## THE PROBLEM:
Write out exactly the lines of the material below, beginning at the top and ending at the line that contains "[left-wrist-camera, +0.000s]".

## INFORMATION PROVIDED:

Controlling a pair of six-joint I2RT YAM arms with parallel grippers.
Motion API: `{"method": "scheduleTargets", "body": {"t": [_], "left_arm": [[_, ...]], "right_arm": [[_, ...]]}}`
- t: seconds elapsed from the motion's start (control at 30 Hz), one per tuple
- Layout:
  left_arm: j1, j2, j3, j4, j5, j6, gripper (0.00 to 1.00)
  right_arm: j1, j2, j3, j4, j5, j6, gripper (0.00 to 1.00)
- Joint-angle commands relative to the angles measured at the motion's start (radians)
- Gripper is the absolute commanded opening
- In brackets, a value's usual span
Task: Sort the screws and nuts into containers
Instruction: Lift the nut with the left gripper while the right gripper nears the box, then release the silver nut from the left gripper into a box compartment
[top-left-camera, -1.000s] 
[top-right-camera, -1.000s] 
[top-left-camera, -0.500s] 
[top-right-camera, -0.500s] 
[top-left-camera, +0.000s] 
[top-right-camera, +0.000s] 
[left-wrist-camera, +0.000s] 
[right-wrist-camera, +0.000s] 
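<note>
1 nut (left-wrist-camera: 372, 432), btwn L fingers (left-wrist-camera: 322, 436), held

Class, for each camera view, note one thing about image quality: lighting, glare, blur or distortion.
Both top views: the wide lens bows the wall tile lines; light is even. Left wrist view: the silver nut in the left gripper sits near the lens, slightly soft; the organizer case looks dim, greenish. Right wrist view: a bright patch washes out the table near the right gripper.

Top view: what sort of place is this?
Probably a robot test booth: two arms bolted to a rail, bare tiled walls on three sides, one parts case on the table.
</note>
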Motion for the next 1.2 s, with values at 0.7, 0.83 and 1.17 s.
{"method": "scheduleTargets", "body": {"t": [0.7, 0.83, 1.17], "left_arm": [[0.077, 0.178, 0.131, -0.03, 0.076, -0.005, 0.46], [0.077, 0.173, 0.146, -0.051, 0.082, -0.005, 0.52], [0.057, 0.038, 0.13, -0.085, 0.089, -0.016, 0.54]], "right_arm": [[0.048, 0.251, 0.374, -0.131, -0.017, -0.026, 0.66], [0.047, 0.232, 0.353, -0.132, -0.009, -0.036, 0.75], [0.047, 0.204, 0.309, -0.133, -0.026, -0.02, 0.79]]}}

## WORKED SOLUTION:
Controlling a pair of six-joint I2RT YAM arms with parallel grippers.
Motion API: `{"method": "scheduleTargets", "body": {"t": [_], "left_arm": [[_, ...]], "right_arm": [[_, ...]]}}`
- t: seconds elapsed from the motion's start (control at 30 Hz), one per tuple
- Layout:
  left_arm: j1, j2, j3, j4, j5, j6, gripper (0.00 to 1.00)
  right_arm: j1, j2, j3, j4, j5, j6, gripper (0.00 to 1.00)
- Joint-angle commands relative to the angles measured at the motion's start (radians)
- Gripper is the absolute commanded opening
- In brackets, a value's usual span
Task: Sort the screws and nuts into containers
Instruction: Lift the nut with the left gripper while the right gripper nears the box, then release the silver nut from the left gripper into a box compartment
[top-left-camera, -1.000s] 
[top-right-camera, -1.000s] 
[top-left-camera, -0.500s] 
[top-right-camera, -0.500s] 
[top-left-camera, +0.000s] 
[top-right-camera, +0.000s] 
[left-wrist-camera, +0.000s] 

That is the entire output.